Somehow my relationship with Alexei and Mikhail had started to threaten Giuseppe and his crew, so I couldn't go to them without it causing more damage than it was worth. I didn't feel safe in this house either. They were right when they said I didn't belong in all this business.

        I shouldn't have had to see Nick shoot a man to death and I shouldn't have had to see Nick brand a man's hand. A man who is family to me. I wasn't cut out for this life. I understood why they were on lockdown and high alert. Their organization was being threatened. But I'm not their organization. What's keeping me here? 

I could move in with a friend and blend into a normal living and their enemies would be none the wiser. It's not like Giuseppe could keep me here against my will. What would he get out of it? Why should he care? 

Sure, he was doing my dad the favor of letting me stay here to be 'safe', but if I left of my own volition then he could say he'd at least tried.

        I missed my dad.
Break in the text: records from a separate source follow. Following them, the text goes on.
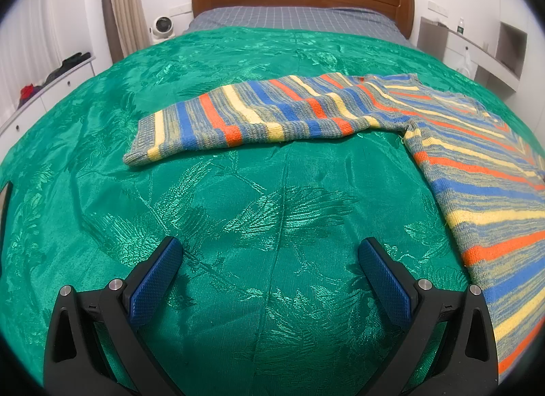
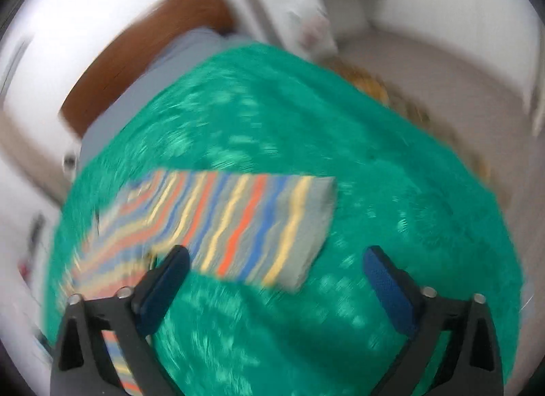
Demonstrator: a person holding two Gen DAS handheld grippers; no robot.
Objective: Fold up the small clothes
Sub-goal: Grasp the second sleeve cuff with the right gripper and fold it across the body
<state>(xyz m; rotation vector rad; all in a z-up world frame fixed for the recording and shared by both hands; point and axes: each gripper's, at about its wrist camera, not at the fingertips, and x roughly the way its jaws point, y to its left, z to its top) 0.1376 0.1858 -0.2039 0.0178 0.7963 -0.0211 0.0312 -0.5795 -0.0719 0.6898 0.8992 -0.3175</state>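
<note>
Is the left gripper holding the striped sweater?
No. The left gripper is open above the bare green bedspread, apart from the striped sweater.

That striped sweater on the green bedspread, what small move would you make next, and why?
Probably bring the left gripper forward to the cuff of the striped sweater, to fold that sleeve across the body. The sleeve lies stretched out flat on the green bedspread, nothing is folded yet, and both grippers' fingers stand open and empty.
</note>
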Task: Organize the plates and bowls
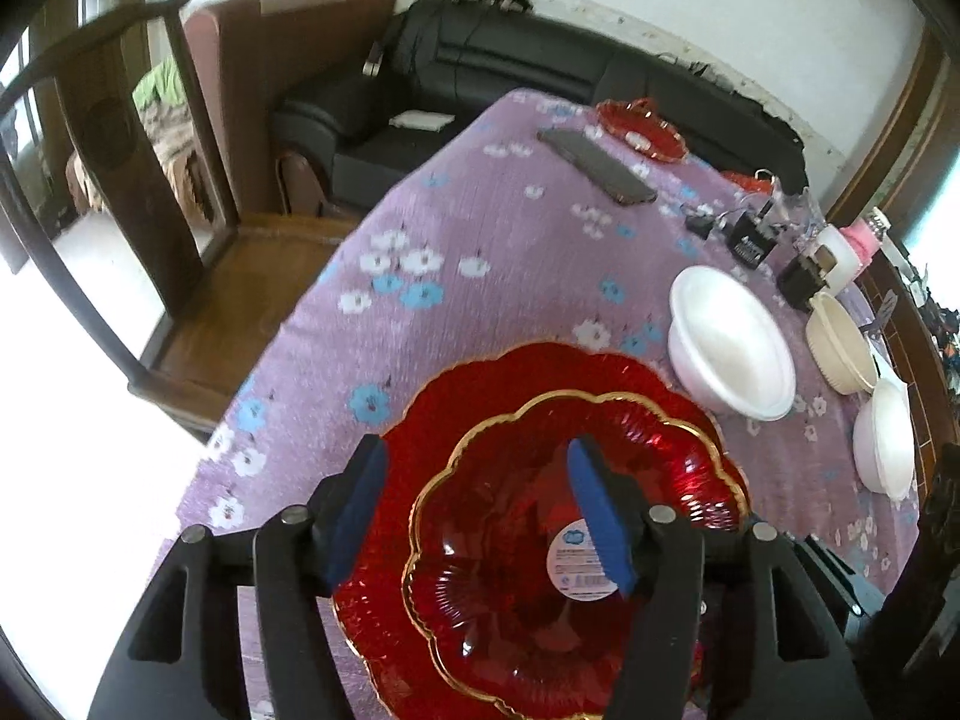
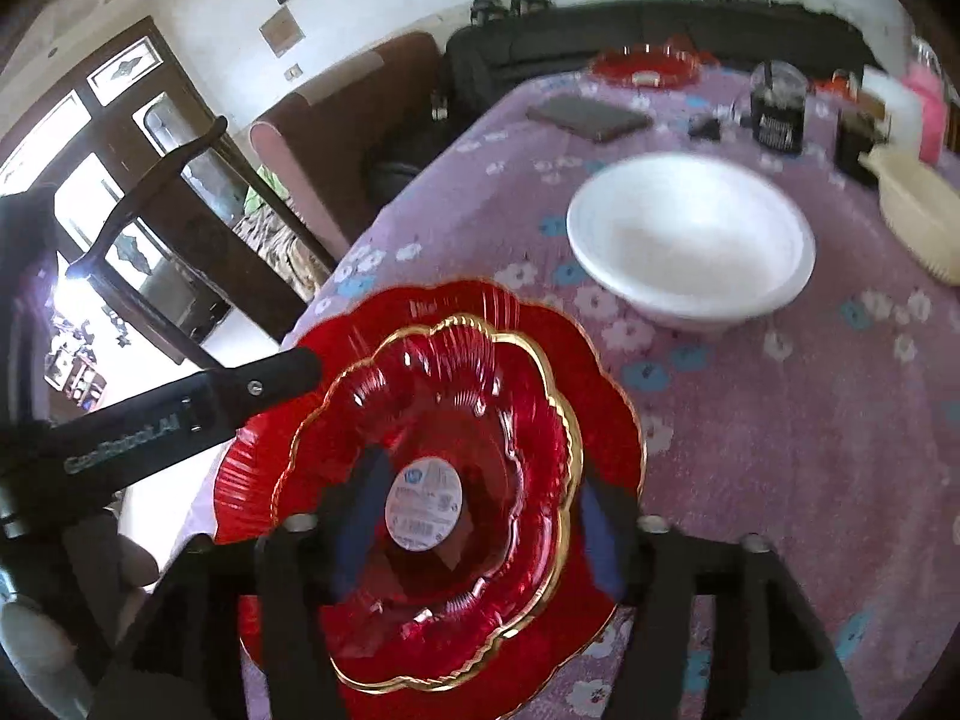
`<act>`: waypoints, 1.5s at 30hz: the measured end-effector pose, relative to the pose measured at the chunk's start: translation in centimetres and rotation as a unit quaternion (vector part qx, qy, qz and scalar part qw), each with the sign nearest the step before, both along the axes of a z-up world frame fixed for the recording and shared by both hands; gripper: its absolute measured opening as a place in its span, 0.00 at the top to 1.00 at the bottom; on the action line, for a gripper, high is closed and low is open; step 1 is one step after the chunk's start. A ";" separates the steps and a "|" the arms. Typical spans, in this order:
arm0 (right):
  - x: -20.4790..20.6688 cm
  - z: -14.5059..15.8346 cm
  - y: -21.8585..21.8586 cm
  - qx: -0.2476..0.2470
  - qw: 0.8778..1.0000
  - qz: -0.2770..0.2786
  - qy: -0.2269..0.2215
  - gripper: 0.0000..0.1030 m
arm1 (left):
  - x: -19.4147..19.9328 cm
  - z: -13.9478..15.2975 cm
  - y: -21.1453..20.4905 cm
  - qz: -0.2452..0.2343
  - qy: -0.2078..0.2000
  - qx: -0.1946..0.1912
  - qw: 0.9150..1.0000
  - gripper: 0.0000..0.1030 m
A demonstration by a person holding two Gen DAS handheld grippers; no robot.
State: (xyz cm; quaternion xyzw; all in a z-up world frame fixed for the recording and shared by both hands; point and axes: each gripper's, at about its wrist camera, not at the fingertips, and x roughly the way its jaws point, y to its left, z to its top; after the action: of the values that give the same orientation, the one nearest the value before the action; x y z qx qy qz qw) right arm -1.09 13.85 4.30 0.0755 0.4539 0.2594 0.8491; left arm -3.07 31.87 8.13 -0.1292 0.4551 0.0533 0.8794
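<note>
A small red glass plate with a gold scalloped rim [image 1: 516, 570] sits stacked on a larger red plate [image 1: 420, 420] on the purple flowered tablecloth [image 1: 480, 228]. My left gripper [image 1: 477, 510] is open just above the stack, its blue pads either side of the small plate. In the right wrist view the same small plate [image 2: 432, 432] and large plate [image 2: 606, 396] lie under my open right gripper [image 2: 477, 516], seen blurred through the glass. The left gripper's finger [image 2: 264, 384] reaches in from the left. A white bowl [image 1: 729, 342] [image 2: 690, 240] stands beyond.
A cream bowl [image 1: 840, 342] and another white bowl [image 1: 885, 444] stand at the right edge. A third red plate [image 1: 642, 129], a dark phone [image 1: 597, 165], chargers [image 1: 750, 240] and jars lie at the far end. A wooden chair [image 1: 120, 138] and black sofa [image 1: 480, 60] stand beyond the table.
</note>
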 end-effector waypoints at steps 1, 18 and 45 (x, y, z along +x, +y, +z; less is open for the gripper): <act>0.0 0.3 -0.1 -0.003 1.000 -0.003 -0.009 0.33 | -0.2 0.3 0.0 -0.001 -0.004 -0.001 1.000 0.40; -4.2 5.3 -8.4 -0.003 0.992 -0.073 -0.108 0.31 | -9.6 7.2 -5.1 -0.002 -0.156 0.044 0.987 0.24; -9.7 2.5 -19.4 -0.004 0.977 -0.180 -0.117 0.15 | -13.6 4.1 -16.9 -0.026 -0.157 0.158 0.974 0.22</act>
State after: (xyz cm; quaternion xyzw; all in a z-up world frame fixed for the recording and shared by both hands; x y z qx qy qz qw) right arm -10.79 -5.59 6.79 0.1212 0.3312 0.1078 0.9295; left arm -16.69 14.94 12.19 0.0167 0.3004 0.0811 0.9502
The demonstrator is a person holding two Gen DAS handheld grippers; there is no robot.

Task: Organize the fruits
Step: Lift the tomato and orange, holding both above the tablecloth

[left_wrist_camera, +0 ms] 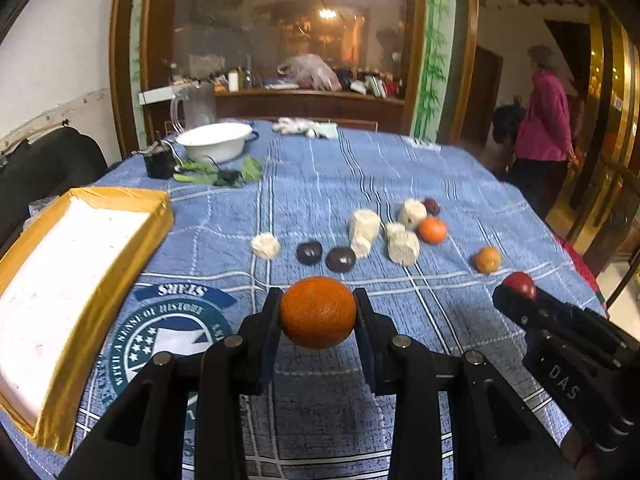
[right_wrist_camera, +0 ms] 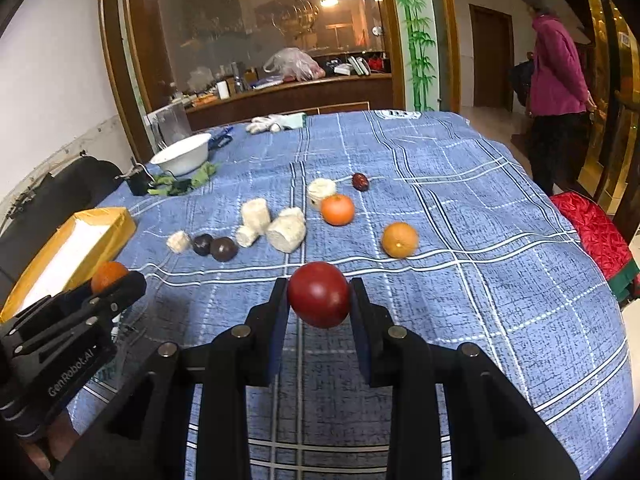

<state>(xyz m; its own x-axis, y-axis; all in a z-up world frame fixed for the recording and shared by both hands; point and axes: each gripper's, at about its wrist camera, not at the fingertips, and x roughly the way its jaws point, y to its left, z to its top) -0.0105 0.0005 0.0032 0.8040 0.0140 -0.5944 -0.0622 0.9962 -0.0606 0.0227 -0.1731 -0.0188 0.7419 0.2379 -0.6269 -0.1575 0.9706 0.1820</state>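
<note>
My left gripper (left_wrist_camera: 318, 312) is shut on an orange (left_wrist_camera: 318, 311), held above the blue cloth; in the right wrist view that orange (right_wrist_camera: 108, 276) shows at the left. A dark red round fruit (right_wrist_camera: 319, 294) is clamped in my right gripper (right_wrist_camera: 319, 296), seen from the left wrist view as the red fruit (left_wrist_camera: 520, 285) at the right. On the cloth lie two more oranges (right_wrist_camera: 338, 209) (right_wrist_camera: 400, 240), two dark round fruits (right_wrist_camera: 223, 249) (right_wrist_camera: 202, 244), a red date (right_wrist_camera: 361, 181) and several white foam sleeves (right_wrist_camera: 287, 232).
A gold-edged box with a white inside (left_wrist_camera: 60, 280) lies at the left of the table. A white bowl (left_wrist_camera: 216, 141), a clear jug (left_wrist_camera: 196, 106), green leaves (left_wrist_camera: 218, 174) and a small black pot (left_wrist_camera: 159, 164) sit at the back left. A person in a pink jacket (right_wrist_camera: 556, 80) stands at the far right.
</note>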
With all this drama I kept thinking 'things would be different if dad was here'. He never involved me in this mess and now I see why. I used to be angry that he lied to me, but I see it now. I see the reason why he wanted to protect me from this. 

Since Dom told me he wouldn't be home until later tonight I made a decision to go visit my dad without telling anybody. I was going to ask Benny to drive me, but then I'd get him in trouble, so instead I called a cab. I walked right out the front door and past the guards acting casual. 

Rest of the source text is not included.